In a weird, but somehow completely unsurprising turn of events, Motor (1315 Caniff, Hamtramck) is having a reunion party. Apparently, the martini lounge-cum-techno club was never actually sold. The whole shebang, bang, bang, b’bang fell through for undisclosed reasons; however, considering the ridiculous amount of venomous smack talk between its former, um, current owners, it’s not too much of a stretch to picture the sale blowing up like a recently pawned smoke machine.

At any rate, it’s happening.

Stacey Pullen, Green Velvet, Terrence Parker, Dennis Cox and Gabe Real will get the gears in motion. Hopefully they kept the bar firmly in place and stocked with 151 because, as one former Motor employee accurately said, going back to the club for an event shortly after its widely hyped closing party last year “was like going out with an ex-girlfriend, knowing I wasn’t gonna get any at the end of the night.”

Thankfully, they’ve chosen Pullen, Velvet and Parker to headline the night — a class representation of what the spot was when it was at its best.
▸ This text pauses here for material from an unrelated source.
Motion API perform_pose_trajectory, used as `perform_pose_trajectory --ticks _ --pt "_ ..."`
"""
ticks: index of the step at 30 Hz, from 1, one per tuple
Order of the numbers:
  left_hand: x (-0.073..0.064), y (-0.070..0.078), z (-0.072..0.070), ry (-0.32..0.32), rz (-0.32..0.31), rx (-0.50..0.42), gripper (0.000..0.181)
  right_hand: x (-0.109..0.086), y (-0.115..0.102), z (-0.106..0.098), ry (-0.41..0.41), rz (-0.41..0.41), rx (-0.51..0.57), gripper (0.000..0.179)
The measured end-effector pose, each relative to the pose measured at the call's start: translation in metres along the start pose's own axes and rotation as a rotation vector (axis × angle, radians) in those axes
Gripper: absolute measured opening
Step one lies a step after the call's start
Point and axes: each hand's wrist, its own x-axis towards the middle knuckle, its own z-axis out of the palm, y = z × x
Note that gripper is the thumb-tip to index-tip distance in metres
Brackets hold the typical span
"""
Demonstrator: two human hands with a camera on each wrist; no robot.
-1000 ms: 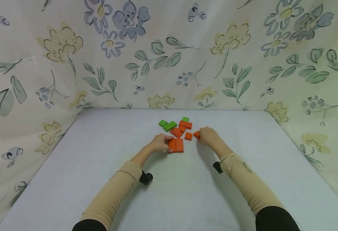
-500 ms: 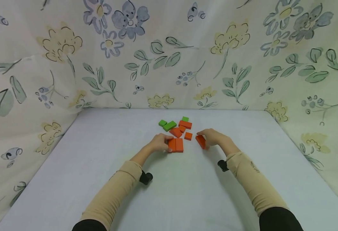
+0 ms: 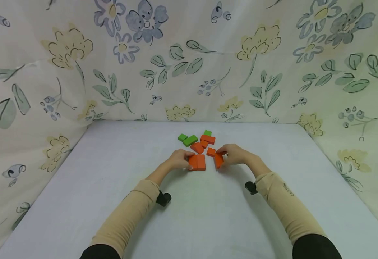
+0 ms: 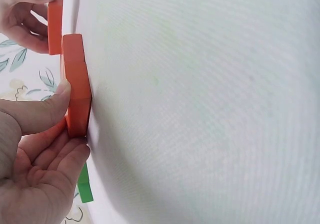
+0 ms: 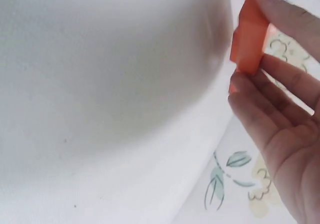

It never hurts to reminisce as long as you wake up in today.

Paxahau nice

Paxahau promotions is celebrating its fifth anniversary by raking in some long overdue talent from key players on Germany’s home for satisfying, song-driven minimalism, Kompakt Records. (It’s presale only, so if tickets haven’t already sold out by print time, snatch ’em up now at www.paxahau.com.) True to form, Paxahau is behind one of the year’s most massive one-off club takeovers (tied only with its own Speedy J/Vladislav Delay party this May).

The bash happens at Times Square (1431 Times Square, Detroit) with Reinhard Voigt (live) and Michael Mayer dropping some of the slickest, stickiest beats on the planet. The after-party (tba at Times Square) finds ~Scape recording artist Deadbeat (also live) playing an eye-opener at 5 am. Drew Maddox and Chuck Flask keep the crowd at bay until then.

Overall, it’s not a bad week to work those brutal robot moves or just get a little sauce in that shimmy-shake. Honestly, you look fahn-tah-steek.

Robert Gorell spends his days hungover. E-mail [email protected]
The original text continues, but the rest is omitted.